- PROBLEM DESCRIPTION
All lines below starting at the one that holds "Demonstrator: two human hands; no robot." and ending at the one that holds "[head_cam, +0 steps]" should be printed exactly, ends included. Pictures should not be printed, nor anything else.

- EXERCISE DATA
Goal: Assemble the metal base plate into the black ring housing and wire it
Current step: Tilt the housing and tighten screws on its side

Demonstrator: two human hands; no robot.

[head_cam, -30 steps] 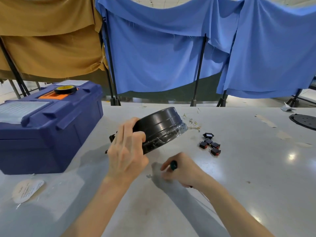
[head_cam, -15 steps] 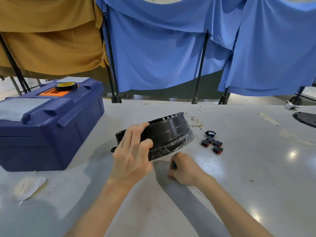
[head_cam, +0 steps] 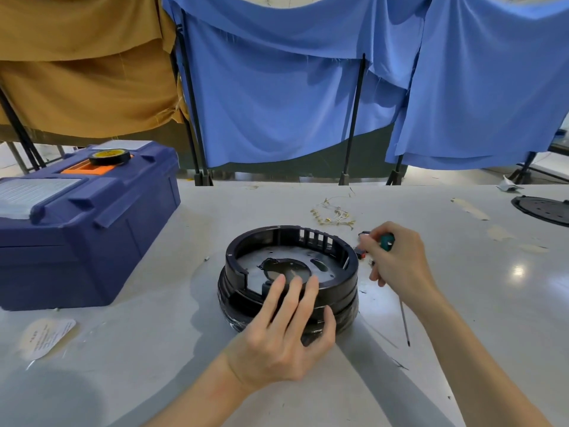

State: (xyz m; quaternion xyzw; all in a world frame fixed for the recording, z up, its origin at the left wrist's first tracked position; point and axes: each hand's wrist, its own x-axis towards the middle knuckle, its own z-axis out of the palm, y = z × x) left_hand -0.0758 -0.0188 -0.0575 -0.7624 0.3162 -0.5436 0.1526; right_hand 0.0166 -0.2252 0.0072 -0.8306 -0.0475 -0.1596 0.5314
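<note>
Black ring housing (head_cam: 340,292) set open side up on tabletop (head_cam: 477,318), centre of frame; metal base plate (head_cam: 255,261) seated inside. Near wall of housing pinched by left hand (head_cam: 278,334): fingers laid over rim, thumb pressed on outer wall. Screwdriver (head_cam: 386,241) grasped in right hand (head_cam: 398,263), right of housing, fingers curled round green handle, shaft pointed toward lower frame. Blue toolbox (head_cam: 77,238) seen at left; loose wires (head_cam: 334,214) lying above housing.

Shows two bare hands — left hand (head_cam: 277,340), right hand (head_cam: 398,263) — slim and long-fingered. Bare too along both forearms, left forearm (head_cam: 197,399) and right forearm (head_cam: 480,349), uncovered from wrist down to the view's lower edge.
</note>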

- ANSWER TO THIS TASK
Demonstrator: two human hands; no robot.

[head_cam, -30 steps] 
[head_cam, -15 steps] 
[head_cam, +0 steps] 

The answer requires nothing further.